New York (dpa) - Nach immer heftigeren Missbrauchsvorwürfen gegen
Soldaten in der Zentralafrikanischen Republik sieht der
UN-Sicherheitsrat dringenden Reformbedarf. Das derzeitige System zur
Verhinderung sexueller Übergriffe von Blauhelmsoldaten reiche
offensichtlich nicht aus, sagte die US-Botschafterin bei den
Vereinten Nationen, Samantha Power, am Donnerstag (Ortszeit) in New
York. «Das System, so wie es jetzt ist, hat viele Lücken.» Es müsse
umsichtiger und transparenter werden. Zuvor hatte der Sicherheitsrat
hinter verschlossenen Türen über das Thema beraten.
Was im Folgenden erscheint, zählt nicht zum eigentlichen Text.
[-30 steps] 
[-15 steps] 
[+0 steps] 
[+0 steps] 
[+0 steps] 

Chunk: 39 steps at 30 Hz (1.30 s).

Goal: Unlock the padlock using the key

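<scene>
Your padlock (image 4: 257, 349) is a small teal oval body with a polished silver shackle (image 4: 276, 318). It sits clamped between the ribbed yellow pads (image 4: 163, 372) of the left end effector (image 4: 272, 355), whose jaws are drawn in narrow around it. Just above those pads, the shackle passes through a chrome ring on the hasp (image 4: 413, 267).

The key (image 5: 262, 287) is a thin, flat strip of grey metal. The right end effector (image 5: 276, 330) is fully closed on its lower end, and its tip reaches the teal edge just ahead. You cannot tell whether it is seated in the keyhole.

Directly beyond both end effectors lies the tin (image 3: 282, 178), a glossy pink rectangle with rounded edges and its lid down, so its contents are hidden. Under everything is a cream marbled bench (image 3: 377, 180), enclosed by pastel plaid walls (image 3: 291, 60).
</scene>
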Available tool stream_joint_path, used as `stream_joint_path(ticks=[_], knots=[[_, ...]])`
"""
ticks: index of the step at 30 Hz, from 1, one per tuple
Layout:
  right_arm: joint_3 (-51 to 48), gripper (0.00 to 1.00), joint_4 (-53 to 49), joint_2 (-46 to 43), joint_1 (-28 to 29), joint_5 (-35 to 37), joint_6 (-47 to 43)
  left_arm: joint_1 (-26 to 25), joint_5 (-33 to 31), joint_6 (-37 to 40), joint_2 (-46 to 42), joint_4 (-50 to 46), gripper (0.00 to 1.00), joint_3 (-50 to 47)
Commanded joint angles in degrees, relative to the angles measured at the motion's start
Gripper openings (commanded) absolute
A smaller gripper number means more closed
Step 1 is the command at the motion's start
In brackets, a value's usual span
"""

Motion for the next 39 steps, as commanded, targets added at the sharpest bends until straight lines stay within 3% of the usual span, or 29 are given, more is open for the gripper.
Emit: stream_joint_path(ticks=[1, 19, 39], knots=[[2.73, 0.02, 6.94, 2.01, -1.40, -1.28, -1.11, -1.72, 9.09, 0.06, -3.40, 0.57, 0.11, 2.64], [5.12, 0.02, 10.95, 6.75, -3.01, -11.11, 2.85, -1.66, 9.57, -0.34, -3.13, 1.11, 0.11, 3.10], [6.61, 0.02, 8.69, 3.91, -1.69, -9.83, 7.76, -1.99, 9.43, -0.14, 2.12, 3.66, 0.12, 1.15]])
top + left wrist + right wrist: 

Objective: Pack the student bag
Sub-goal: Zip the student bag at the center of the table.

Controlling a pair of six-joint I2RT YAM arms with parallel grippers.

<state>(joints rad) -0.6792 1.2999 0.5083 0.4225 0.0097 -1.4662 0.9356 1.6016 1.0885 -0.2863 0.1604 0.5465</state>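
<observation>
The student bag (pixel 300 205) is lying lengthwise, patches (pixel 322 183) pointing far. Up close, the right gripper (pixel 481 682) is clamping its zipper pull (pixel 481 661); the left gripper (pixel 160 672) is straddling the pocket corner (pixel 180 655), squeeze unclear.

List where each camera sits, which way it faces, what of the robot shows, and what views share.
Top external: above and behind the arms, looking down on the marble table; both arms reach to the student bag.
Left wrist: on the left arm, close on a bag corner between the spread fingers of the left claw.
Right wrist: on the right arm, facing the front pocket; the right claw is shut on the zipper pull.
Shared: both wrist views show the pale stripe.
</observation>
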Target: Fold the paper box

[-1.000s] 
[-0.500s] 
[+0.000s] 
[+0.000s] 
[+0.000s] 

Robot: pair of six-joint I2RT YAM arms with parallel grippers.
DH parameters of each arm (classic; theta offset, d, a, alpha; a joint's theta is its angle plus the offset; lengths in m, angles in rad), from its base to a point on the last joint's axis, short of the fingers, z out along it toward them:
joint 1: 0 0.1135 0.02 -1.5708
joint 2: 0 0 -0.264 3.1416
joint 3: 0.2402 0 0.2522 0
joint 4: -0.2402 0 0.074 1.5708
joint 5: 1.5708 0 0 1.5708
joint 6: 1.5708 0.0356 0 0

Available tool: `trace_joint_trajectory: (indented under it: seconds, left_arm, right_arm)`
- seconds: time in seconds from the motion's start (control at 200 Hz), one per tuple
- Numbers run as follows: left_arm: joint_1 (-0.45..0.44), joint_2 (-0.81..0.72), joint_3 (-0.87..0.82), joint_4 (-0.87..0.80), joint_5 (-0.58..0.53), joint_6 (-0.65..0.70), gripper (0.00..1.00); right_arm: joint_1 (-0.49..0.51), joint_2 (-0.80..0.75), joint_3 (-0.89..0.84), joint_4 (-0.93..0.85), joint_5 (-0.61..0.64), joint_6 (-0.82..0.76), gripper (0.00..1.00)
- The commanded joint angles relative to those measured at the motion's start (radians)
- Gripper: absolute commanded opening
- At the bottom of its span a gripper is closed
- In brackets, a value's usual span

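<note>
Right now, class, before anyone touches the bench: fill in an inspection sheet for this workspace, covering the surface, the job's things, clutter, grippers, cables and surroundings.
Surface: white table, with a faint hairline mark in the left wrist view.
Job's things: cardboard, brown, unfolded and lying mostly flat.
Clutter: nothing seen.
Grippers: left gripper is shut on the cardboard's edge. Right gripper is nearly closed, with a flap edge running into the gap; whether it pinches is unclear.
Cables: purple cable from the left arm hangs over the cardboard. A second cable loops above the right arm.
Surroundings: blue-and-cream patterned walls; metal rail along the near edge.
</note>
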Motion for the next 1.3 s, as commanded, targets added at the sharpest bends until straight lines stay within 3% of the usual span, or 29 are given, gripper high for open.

Bei einer Videokonferenz habe UN-Generalsekretär Ban Ki Moon den
Leitern aller Blauhelm-Missionen am Donnerstag noch einmal deutlich
gemacht, dass die Vereinten Nationen sexuellen Missbrauch nicht
tolerierten, sagte sein Sprecher. Alle Verantwortlichen würden zur
Rechenschaft gezogen. Zuvor hatte Ban am Mittwoch den Leiter der
Mission in der Zentralafrikanischen Republik, Babacar Gaye,
entlassen. In den vergangenen Monaten waren immer wieder
Missbrauchsvorwürfe gegen Soldaten vor allem in der
Zentralafrikanischen Republik laut geworden.